Somewhere along the way, you started wondering if you were asking for too much. Maybe it’s you who’s doing the most?
Spoiler alert: it’s not.
You just care. It’s okay to want plans to come together smoothly. It’s okay to budget in advance. It’s okay to send another “Hey y’all 👀” message when you need the money for that group dinner you booked six weeks ago.
A Priceline study reported that millennials spend more than 20 hours planning and booking a trip—nearly two full workdays—and 25% said it’s more frustrating than filing taxes or waiting at the doctor.

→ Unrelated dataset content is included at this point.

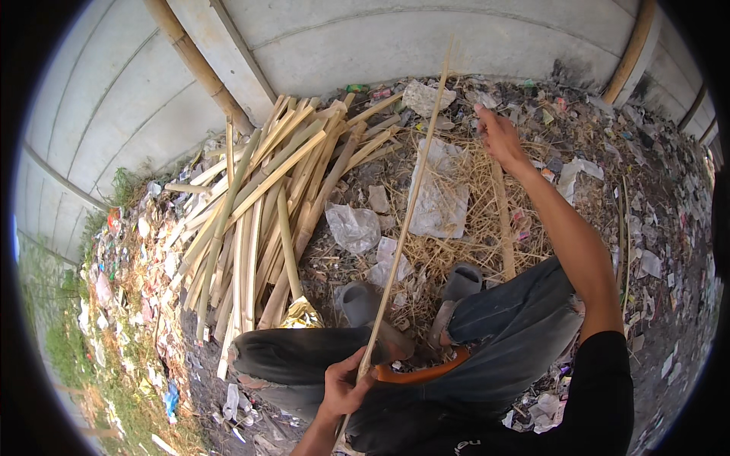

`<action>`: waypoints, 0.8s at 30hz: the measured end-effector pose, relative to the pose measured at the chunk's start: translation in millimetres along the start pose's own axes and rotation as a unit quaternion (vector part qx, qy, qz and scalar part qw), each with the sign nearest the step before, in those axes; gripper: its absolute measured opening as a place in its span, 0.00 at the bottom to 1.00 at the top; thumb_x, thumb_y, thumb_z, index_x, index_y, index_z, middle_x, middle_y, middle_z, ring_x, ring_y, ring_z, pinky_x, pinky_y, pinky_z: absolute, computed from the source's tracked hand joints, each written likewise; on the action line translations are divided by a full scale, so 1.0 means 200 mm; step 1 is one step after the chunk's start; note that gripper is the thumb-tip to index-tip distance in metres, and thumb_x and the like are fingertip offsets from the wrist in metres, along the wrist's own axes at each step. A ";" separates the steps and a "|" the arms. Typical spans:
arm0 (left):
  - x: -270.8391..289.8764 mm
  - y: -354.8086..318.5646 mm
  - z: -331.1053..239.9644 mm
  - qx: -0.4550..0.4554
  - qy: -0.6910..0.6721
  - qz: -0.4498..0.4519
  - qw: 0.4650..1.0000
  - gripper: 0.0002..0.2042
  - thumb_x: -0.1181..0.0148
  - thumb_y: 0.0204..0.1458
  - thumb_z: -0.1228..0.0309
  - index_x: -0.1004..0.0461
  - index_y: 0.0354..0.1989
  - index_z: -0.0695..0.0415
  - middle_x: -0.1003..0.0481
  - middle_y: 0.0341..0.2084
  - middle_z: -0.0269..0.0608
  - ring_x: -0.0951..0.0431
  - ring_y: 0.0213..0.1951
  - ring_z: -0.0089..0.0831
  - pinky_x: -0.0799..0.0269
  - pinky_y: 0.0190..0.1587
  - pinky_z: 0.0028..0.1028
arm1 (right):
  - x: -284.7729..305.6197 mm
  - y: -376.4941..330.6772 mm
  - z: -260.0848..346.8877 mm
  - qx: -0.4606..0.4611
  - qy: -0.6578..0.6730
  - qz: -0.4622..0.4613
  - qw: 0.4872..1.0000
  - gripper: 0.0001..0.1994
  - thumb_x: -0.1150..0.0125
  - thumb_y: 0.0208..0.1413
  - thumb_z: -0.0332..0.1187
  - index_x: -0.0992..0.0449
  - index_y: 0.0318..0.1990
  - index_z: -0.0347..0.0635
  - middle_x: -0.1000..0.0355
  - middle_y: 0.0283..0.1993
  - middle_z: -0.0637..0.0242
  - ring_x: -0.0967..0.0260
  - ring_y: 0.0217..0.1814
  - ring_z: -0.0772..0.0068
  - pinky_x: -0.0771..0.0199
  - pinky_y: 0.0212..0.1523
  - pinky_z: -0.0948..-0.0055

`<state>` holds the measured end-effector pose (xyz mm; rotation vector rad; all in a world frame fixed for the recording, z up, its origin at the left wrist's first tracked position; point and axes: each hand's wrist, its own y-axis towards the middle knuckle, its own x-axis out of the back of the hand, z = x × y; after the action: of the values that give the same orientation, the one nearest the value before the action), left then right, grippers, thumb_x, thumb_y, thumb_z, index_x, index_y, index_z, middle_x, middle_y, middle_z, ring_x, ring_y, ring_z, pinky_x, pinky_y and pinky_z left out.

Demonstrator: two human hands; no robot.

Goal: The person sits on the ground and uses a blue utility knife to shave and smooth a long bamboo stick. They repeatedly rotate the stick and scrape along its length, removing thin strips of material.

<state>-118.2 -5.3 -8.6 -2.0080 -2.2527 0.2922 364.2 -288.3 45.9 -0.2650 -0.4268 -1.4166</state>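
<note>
A long, thin bamboo strip (414,197) slants up from my lap toward the wall, its far tip frayed into fine fibres. My left hand (348,386) grips its lower end above my left thigh. Out ahead on the right, my right hand (499,138) is raised beside the strip's upper part, apart from it. Its fingers are curled in, and I cannot see what is in them, if anything. Beneath my left hand, an orange curved thing (426,371) lies across my lap, partly covered; its kind is unclear.
Split bamboo sticks (266,190) lie heaped at the left. Straw-like shavings (479,190), a bamboo slat (504,220) and a flattened white plastic sheet (441,182) cover the ground ahead. My grey sandals (462,281) stand amid litter. A concrete wall (395,45) closes the far side.
</note>
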 end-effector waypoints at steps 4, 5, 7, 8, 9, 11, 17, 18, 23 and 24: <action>-0.02 0.06 -0.02 0.007 -0.047 0.007 0.999 0.26 0.36 0.59 0.79 0.30 0.67 0.67 0.26 0.31 0.27 0.31 0.31 0.13 0.33 0.35 0.17 | -0.21 -0.35 0.30 0.010 0.197 0.172 0.965 0.28 0.41 0.66 0.59 0.23 0.35 0.37 0.44 0.15 0.81 0.50 0.14 0.86 0.51 0.17 0.73; -0.03 0.08 -0.01 -0.002 -0.049 0.008 0.999 0.26 0.36 0.60 0.79 0.30 0.67 0.67 0.27 0.30 0.27 0.32 0.31 0.13 0.34 0.34 0.17 | -0.27 -0.42 0.34 0.008 0.207 0.199 0.958 0.26 0.38 0.65 0.57 0.22 0.34 0.37 0.44 0.15 0.80 0.49 0.15 0.85 0.51 0.17 0.73; -0.05 0.11 -0.02 -0.020 -0.049 0.017 0.998 0.26 0.37 0.60 0.78 0.31 0.68 0.67 0.26 0.30 0.27 0.32 0.31 0.13 0.34 0.34 0.17 | -0.35 -0.52 0.38 0.018 0.172 0.220 0.960 0.24 0.35 0.64 0.55 0.21 0.35 0.38 0.42 0.16 0.80 0.48 0.17 0.84 0.48 0.20 0.73; -0.05 0.12 -0.03 -0.029 -0.048 0.019 0.998 0.27 0.37 0.60 0.78 0.32 0.69 0.66 0.26 0.30 0.27 0.31 0.31 0.13 0.33 0.35 0.17 | -0.39 -0.56 0.40 0.023 0.156 0.233 0.960 0.23 0.34 0.63 0.55 0.21 0.36 0.39 0.42 0.17 0.80 0.47 0.18 0.84 0.47 0.21 0.73; -0.06 0.13 -0.05 -0.021 -0.060 0.021 0.998 0.27 0.37 0.61 0.78 0.32 0.69 0.66 0.26 0.30 0.27 0.31 0.31 0.13 0.33 0.34 0.18 | -0.41 -0.60 0.41 0.035 0.145 0.245 0.958 0.23 0.34 0.63 0.55 0.20 0.36 0.39 0.41 0.18 0.80 0.45 0.20 0.83 0.46 0.22 0.72; -0.07 0.14 -0.10 -0.006 -0.083 0.021 0.996 0.27 0.38 0.61 0.77 0.34 0.70 0.66 0.27 0.30 0.26 0.32 0.30 0.13 0.33 0.34 0.18 | -0.44 -0.67 0.44 0.060 0.123 0.270 0.953 0.23 0.34 0.63 0.55 0.20 0.36 0.39 0.39 0.19 0.79 0.43 0.22 0.82 0.43 0.25 0.71; -0.05 0.25 -0.17 0.002 -0.029 0.030 0.999 0.29 0.39 0.64 0.73 0.38 0.73 0.65 0.26 0.32 0.28 0.32 0.29 0.13 0.33 0.32 0.19 | -0.55 -0.90 0.39 0.064 0.099 0.324 0.939 0.30 0.25 0.51 0.57 0.23 0.41 0.34 0.34 0.25 0.71 0.37 0.26 0.76 0.36 0.29 0.69; -0.05 0.27 -0.19 -0.008 -0.010 0.034 0.999 0.29 0.41 0.65 0.72 0.39 0.74 0.64 0.26 0.32 0.28 0.32 0.29 0.13 0.34 0.32 0.19 | -0.57 -0.92 0.39 0.073 0.106 0.318 0.939 0.30 0.25 0.51 0.57 0.23 0.40 0.34 0.34 0.25 0.71 0.37 0.27 0.76 0.35 0.30 0.68; -0.12 0.39 -0.25 -0.039 0.022 0.035 0.998 0.28 0.47 0.70 0.66 0.42 0.75 0.63 0.26 0.31 0.28 0.32 0.29 0.13 0.34 0.32 0.18 | -0.59 -1.05 0.39 0.114 0.069 0.373 0.918 0.28 0.26 0.53 0.57 0.25 0.38 0.36 0.35 0.24 0.66 0.36 0.27 0.69 0.34 0.30 0.64; -0.12 0.42 -0.25 -0.045 0.029 0.025 0.998 0.27 0.48 0.71 0.66 0.42 0.75 0.64 0.27 0.31 0.28 0.33 0.28 0.13 0.34 0.32 0.18 | -0.62 -1.08 0.38 0.149 0.086 0.357 0.918 0.28 0.29 0.56 0.57 0.25 0.38 0.37 0.30 0.24 0.61 0.30 0.26 0.59 0.32 0.30 0.59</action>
<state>-24.2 -17.1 23.0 -2.0896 -2.2218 0.1357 128.3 -176.2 44.4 -0.0318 -0.3432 -0.6358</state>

Maturity in friendship means respecting each other’s time and coins. Not going to pocket watch, because some of us have real bills, PTO caps, and anxiety. Nothing ruins a trip like someone who didn’t plan, didn’t save, and now has an attitude.
Every group has a Zelle fugitive.
Let’s be honest—there’s always one. That person who forgets to Zelle you for the rental car. The friend who magically disappears every time it’s time to split dinner.

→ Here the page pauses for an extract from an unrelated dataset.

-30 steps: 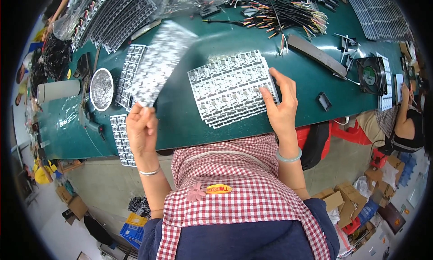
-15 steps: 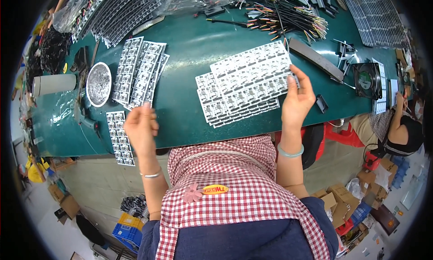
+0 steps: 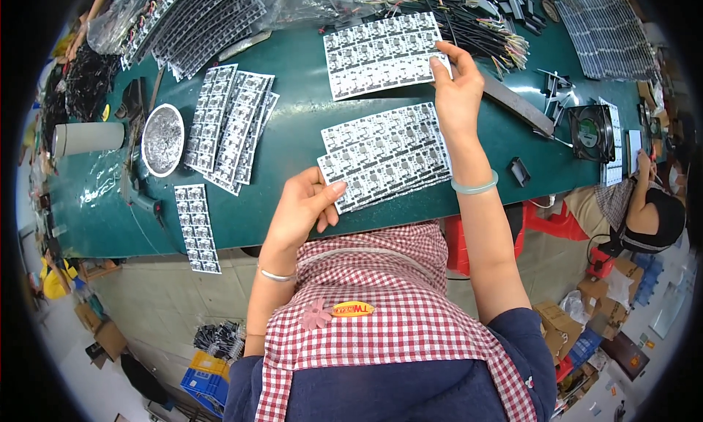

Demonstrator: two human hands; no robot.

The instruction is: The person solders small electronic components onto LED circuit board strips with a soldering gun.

According to Experian, 35% of millennials say their biggest money drama on group trips comes from “different expectations about spending.”
Translation? Somebody wants Don Julio on an a Jose Cuervo budget—or thinks paying you back is optional. So sometimes, you need to call them out. Respectfully. Because your love language is paid-in-full and on time.

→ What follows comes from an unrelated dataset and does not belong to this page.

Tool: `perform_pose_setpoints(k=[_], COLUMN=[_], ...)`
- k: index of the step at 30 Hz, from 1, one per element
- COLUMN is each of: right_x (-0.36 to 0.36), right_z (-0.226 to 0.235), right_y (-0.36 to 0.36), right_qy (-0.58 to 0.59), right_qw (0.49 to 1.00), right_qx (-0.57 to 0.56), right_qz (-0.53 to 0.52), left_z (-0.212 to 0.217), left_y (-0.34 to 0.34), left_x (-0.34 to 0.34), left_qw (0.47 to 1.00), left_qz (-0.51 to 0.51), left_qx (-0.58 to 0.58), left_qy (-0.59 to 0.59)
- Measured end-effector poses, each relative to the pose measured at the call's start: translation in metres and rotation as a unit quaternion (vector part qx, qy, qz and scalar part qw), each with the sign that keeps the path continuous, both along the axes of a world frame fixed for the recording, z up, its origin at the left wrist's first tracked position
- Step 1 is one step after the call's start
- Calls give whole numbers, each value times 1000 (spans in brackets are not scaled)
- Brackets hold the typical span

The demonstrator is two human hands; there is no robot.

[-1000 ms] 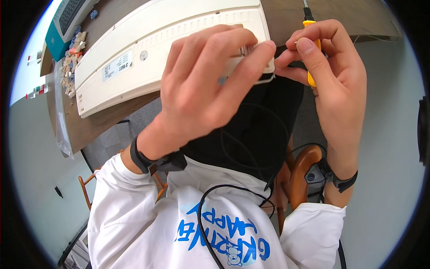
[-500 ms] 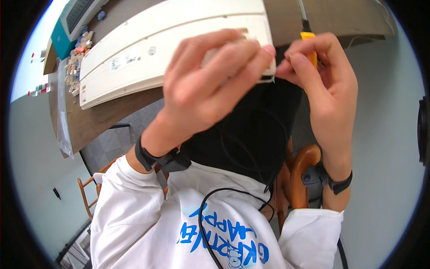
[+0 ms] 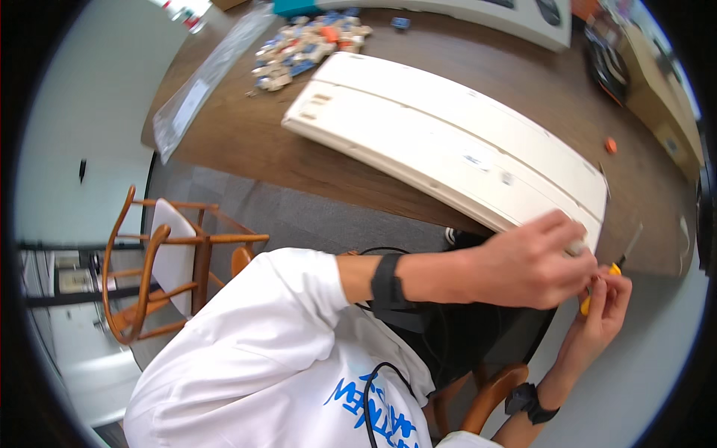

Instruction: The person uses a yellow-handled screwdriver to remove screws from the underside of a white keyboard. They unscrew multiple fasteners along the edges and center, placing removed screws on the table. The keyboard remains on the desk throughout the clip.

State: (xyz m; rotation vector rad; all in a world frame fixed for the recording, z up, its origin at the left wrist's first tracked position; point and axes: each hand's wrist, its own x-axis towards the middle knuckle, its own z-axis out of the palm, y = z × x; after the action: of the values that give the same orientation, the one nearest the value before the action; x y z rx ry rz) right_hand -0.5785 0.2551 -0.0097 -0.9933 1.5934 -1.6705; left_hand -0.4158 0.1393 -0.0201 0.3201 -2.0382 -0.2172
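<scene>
A white keyboard [image 3: 418, 138] lies underside up on the wooden table, its right end reaching the near edge. At that end my left hand [image 3: 534, 261] is closed, fingers bent together. A small pale piece [image 3: 575, 247] shows by its fingers; whether it belongs to the keyboard I cannot tell. Just beyond the keyboard's corner, my right hand [image 3: 601, 310] is closed round the yellow handle of a screwdriver [image 3: 617, 267]. The screwdriver's thin shaft points up and away from me. My two hands' fingertips almost meet, and what lies between them is hidden.
Loose keycaps [image 3: 299, 52] are heaped past the keyboard's far left end, beside a clear plastic bag [image 3: 198, 97]. Along the back stands a white box [image 3: 448, 11]. An orange piece [image 3: 611, 145] and a cardboard box [image 3: 661, 104] are at the right. A wooden chair [image 3: 160, 254] stands left.
My view has swung, showing more of the table and the chair. Both hands now appear lower and further right, still at the keyboard's end. The screwdriver stays in my right hand.
</scene>
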Motion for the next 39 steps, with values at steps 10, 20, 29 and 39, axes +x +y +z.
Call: perform_pose_setpoints(k=[10, 20, 29, 39], right_x=[-15, -3, 9, 13], right_z=[14, 14, 12, 18], right_y=[26, 24, 14, -8], right_qy=[66, 106, 83, 65], right_qw=[996, 991, 993, 997], right_qx=[45, 77, 77, 40], right_qz=[-45, -4, -20, 2], left_z=[17, 11, 4, 7], left_y=[26, 49, 41, 18], left_x=[-19, -10, 1, 0], left_qw=[996, 992, 993, 991], left_qz=[71, 105, 95, 115], left_qx=[7, 71, 65, 39], left_qy=[52, -11, -37, -64])
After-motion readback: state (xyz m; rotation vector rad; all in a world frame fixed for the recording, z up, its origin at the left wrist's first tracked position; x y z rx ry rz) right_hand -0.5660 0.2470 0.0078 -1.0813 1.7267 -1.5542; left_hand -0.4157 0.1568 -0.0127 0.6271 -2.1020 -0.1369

Maybe you should travel solo (And that’s not sad).
Listen. If you gotta roll solo dolo to make the trip make sense—do it. According to Solo Traveler World, 72% of women in the U.S. have taken a vacation alone, and overall, 84% of solo travelers are women.
Because sometimes? It really comes to this.
We don’t want to fall out over a trip, but it happens. Especially when you’re trying to lead with grace and everybody else is leading with excuses.
And let’s be sooo for real—we’re in an era where Afterpay, Klarna, and payment plans are being used to book flights, concert tickets, and even furniture. So if people can’t commit to the trip, say that. But don’t leave your friends chasing you down while risking their own credit score.
Because travel isn’t just flights and housing, sis. You’re budgeting for hair, nails, outfits, waxes, excursions, oh my!
You think we’re about to pull up to paradise without our toes white and our airport fits coordinated? No ma’am. We are women.
The glam alone should be a category in your budget. So it’s okay to pivot and take the trip solo if it means keeping your peace—and your finances—intact.
RELATED CONTENT: Soft Girls Don’t Chase—They Choose: Why Black Women Are Curating Ease Over Exhaustion
Shout out to the friends who get it.

My beloved roommate from college, Imani Johnson, has been a travel buddy of mine for years now. She always supports my writing gigs and said something that had me cracking up and healed me at the same time:
“Dearest gentle reader, sometimes it’s not that your friends don’t love you. They’re just broke! And that’s okay. Find some rich friends as a backup for when your broke friends can’t pull through 😔.”
She’s so silly, but this chime in is too real. She even told me today I’m so Carrie Bradshaw-coded (yes, she introduced me to Sex and the City). And I guess…she’s right. Because this is the kind of love letter Carrie would’ve typed up, wine in hand, toes polished, flight already booked.
Here’s to being the one who tries.
To the one who keeps trying—even when the group chat ghosts you.
To the one who’s willing to go, even if no one goes with you.
To the one with the spreadsheet, the Partiful invite, the restaurant reservations, and the unmatched patience:
You’re not doing too much. You’re doing what no one else will.